Not everybody was happy about the coming of Crossbay and the so-called nickel crowd from the city. Some fishing clubs moved out of the bridge area, and the new year of 1926 brought fire after fire to the Rockaways. Owners were telling stories about the boom and all the deals that did not go through, and titles that did not pass. The Wave reported that about two thirds of all the deals went through in the summer of 1925. There was little about the deals that went bust! Perhaps someone can clear the air for us on these flops!
When the season of 1926 opened with the first official season for the Crossbay Road and the Flatbush ferry, all was not as well as it seemed!
Some said the Rockaways were now at the top of the world.

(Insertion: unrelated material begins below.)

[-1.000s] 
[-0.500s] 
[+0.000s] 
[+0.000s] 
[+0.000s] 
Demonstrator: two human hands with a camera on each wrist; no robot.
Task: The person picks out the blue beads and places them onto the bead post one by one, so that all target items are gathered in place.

But you could not tell that by the remarks written up in The Wave in July of 1926. The stories (not printed on page one, by the way) told of gloom and doom! The Wave article reproduced today gives opinions of various businessmen here at the time. You will enjoy reading it.
In closing, let me say this, with the opening of Crossbay, the Flatbush ferry and the new beach… the city of New York had just begun to wrap its tentacles around the peninsula. As we of Historical View know, the best was yet to come!